Biden’s triumph in Mississippi is no surprise. The FiveThirtyEight weighted polling average in the state showed him with a nearly 50-point lead over Sanders, with former South Bend, Indiana, Mayor Pete Buttigieg and Sens. Amy Klobuchar and Elizabeth Warren out of the race. Biden has been winning black voters by huge margins across the South, and 84 percent of potential Democratic primary voters in Mississippi are black, according to FiveThirtyEight.

It was black voters who carried Biden to his critical victory in South Carolina last month, which revived his faltering campaign, and his big Super Tuesday when he won seven states across the South and surpassed Sanders in the delegate lead. Heading into Tuesday night, Biden had won 612 DNC delegates compared to Sanders’s 536 in the primary so far.

By the end of the campaign, a candidate needs to win 1,991 of the nearly 4,000 DNC delegates up for grabs in the primary elections and caucuses to clinch the nomination before this summer’s convention. Biden has overtaken Sanders, who briefly looked like the frontrunner after a strong start in the early states, as the candidate most likely to reach that threshold, according to the FiveThirtyEight primary forecast.

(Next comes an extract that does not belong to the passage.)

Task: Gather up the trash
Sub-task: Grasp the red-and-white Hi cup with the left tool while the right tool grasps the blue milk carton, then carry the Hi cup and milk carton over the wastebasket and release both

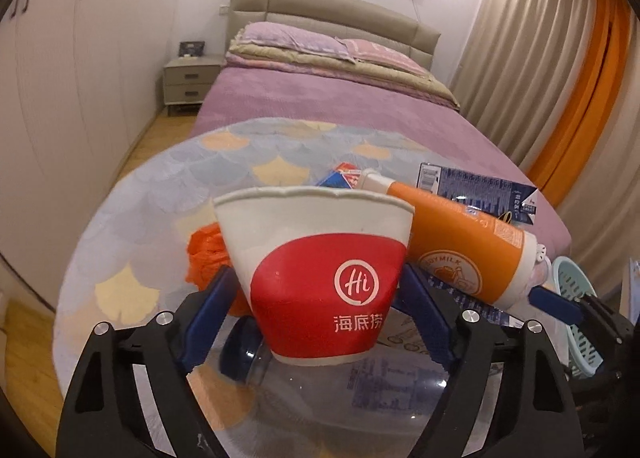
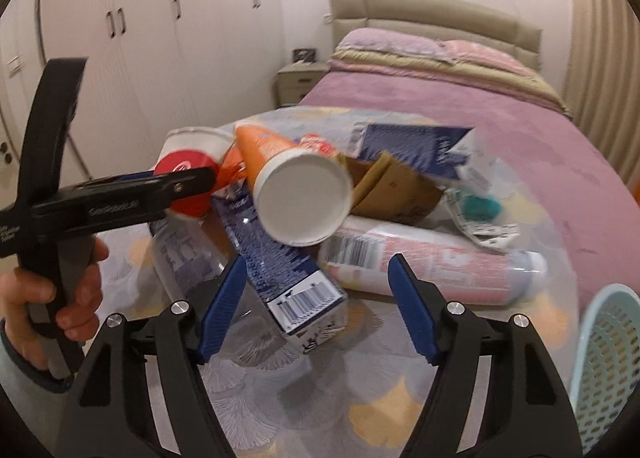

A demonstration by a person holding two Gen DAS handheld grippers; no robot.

It would take another significant shake-up in the race for Sanders to overcome Biden’s apparent advantages. Biden is leading Sanders in national polling, and election experts think the states coming up on the calendar are more friendly to Biden than to Sanders. In Florida, which is worth 248 delegates, Biden commands a 37-point advantage in the latest FiveThirtyEight polling average. He also leads Sanders in Illinois (184 delegates) and Ohio (153 delegates), according to the polling. Polls are not infallible, but for now they uniformly suggest Biden is the frontrunner for the rest of the race.

The next big day in the primary schedule is Tuesday, March 17, when four states (Florida, Illinois, Ohio, and Arizona) worth a collective 577 delegates will vote.

By that point, more than 60 percent of the Democratic delegates will have been awarded, and whoever holds the lead will be the clear favorite to earn the party’s nomination and take on President Donald Trump in the November general election.